Freeman’s Mind: an appreciation.

It is commonplace to speak of ours as a culture built on “instant gratification”. It is said today’s young people are used to instantly accessing whatever they want through the miracle of the internet, and that such ease of access makes us soft, greedy, and demanding. “Life, if it would be great, is hard” said the philosopher Spengler. As a corollary, this easy access to entertainment and information makes our lives petty and little.

Perhaps this is so, despite how clichéd it sounds. I would not want to live in any other period in the history of the world, but perhaps there is something in this theory nonetheless. If so, then it is something of a boon, in this day and age, to be able to experience the sensation of waiting, of anticipating our entertainment. To be able to await something and not know when it will be done, and be pleasantly surprised upon its completion—as opposed to merely having our expectations met when a date known well in advance arrives.

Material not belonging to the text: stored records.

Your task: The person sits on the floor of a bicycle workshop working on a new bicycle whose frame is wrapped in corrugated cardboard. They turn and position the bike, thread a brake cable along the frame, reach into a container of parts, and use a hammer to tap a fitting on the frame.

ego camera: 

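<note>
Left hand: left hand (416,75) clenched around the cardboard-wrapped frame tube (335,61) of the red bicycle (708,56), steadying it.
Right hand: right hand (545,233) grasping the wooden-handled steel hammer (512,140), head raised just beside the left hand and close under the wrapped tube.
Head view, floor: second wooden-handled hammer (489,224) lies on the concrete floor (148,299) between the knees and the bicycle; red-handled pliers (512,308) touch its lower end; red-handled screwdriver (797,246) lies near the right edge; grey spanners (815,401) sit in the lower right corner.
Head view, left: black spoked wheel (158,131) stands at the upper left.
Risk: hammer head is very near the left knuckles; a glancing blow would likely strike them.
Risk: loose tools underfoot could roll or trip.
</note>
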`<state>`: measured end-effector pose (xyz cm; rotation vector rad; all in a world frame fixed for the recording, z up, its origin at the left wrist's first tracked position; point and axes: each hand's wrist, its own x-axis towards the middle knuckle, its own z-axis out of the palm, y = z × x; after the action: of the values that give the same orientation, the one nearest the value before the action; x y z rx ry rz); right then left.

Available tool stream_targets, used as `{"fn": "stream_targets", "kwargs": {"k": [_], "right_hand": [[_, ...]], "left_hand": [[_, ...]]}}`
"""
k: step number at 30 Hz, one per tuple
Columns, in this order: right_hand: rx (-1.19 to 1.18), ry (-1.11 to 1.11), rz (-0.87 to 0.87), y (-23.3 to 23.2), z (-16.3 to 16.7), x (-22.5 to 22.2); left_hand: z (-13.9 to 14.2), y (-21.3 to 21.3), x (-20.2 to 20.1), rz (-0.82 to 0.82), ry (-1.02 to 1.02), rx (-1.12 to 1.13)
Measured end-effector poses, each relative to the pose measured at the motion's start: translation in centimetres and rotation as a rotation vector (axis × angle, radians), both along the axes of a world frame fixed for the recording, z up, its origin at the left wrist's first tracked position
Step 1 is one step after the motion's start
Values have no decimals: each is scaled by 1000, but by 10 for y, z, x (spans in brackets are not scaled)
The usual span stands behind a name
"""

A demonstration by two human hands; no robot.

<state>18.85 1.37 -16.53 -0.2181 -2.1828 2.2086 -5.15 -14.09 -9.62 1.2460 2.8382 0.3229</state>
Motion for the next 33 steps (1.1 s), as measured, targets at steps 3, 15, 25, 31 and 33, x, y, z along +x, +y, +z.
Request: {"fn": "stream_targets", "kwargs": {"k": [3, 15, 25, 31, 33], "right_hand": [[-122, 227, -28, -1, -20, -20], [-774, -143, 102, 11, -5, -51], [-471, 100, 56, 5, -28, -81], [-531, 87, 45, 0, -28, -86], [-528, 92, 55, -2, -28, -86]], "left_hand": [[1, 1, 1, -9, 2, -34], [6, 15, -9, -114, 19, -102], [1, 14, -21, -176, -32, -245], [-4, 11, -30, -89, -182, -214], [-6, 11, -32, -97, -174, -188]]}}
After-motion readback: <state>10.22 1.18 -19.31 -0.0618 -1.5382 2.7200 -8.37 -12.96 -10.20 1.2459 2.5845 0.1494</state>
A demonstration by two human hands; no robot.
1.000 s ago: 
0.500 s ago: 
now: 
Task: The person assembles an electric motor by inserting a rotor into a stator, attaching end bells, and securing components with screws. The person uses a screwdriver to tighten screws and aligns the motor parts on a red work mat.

I am speaking, of course, about the experience of being a fan of Ross Scott’s darkly comic Machinima series Freeman’s Mind. Perhaps it is a series that can only be fully appreciated by a gamer, but even non-game playing people I know have shared my enjoyment of Mr. Scott’s reinterpretation of Half-Life’s taciturn physicist as a short-tempered, paranoid “neurotic individual”, whose questionable sanity is further eroded by his experiences in the absurd Black Mesa complex.

It is a difficult balance that Freeman’s Mind achieves—to be at once a criticism of Half-Life and an appreciation of it. For though Scott-as-Freeman routinely points out the oddities of the facility in which he is trapped, such as massive fans that can only be turned on or off by dodging the fan’s deadly blades, it is nonetheless done so well that it does not detract from the game at all. It mocks the game, yet it never veers into being someone just whining about the level design.

In a way, Scott’s Freeman is even more of an everyman than Valve’s silent protagonist. For he gives voice to what all of us gamers feel as we play Half-Life, or really almost any game of the sort, since such games are, after all, worlds designed to frustrate us. When Scott’s Freeman gives voice to his beliefs of the world being out to destroy him, he really is speaking the truth, for the whole place really does exist just to make him—in reality, the player–suffer.

Not that his portrayal is just an everyman figure. If I could be half as witty about a game I was playing as Scott is, I could entertain myself with just one game for years. Obviously, the Freeman of Freeman’s Mind is a distinct character, with recognizable traits and even—and this is one of the under-appreciated elements of the series—a bit of development. We shall know more when the series is concluded, but as of now the character has already undergone a noticeable personality change.

One of the subtleties of the series is that, in the beginning, Scott’s Freeman isn’t a complete jerk. He’s an arrogant, wise-cracking slacker, to be sure, but when one of the scientists is clinging desperately to a ledge in Episode 5, Freeman does offer him assistance—in vain, of course. It would have been easier, for some quick laughs, to have him mock the unfortunate NPC or something, but it would have cheapened the character long-term.

As a comic work, Freeman’s Mind is successful both as a piece of funny characterization and witty criticism. I suppose the closest parallel is Mystery Science Theater 3000 or something of that sort. But Freeman’s Mind is more closely integrated with the original work than a simple parody. And moreover, because Half-Life is a video game, there is a certain degree of choice in how its creator approaches each part of it, and wondering what choices he will make in future episodes is part of the appeal.

I sometimes wonder what Roger Ebert, who famously claimed that video games can’t be art, would make of Freeman’s Mind. Certainly, the non-gamer I have watched it with thinks it is immensely funny, while also commenting that the game itself looks unbearably dull. It bridges the gap between “game” and “movie” in a way that most Machinima productions I have seen don’t, though I admit I am not a connoisseur of the form.

Freeman’s Mind is part character-driven comedy, part video game criticism and part player’s guide. Most people will probably only really notice the first part, but even that by itself is more than adequate for a good gaming experience. If nothing else, it is the funniest action series I’ve seen in years.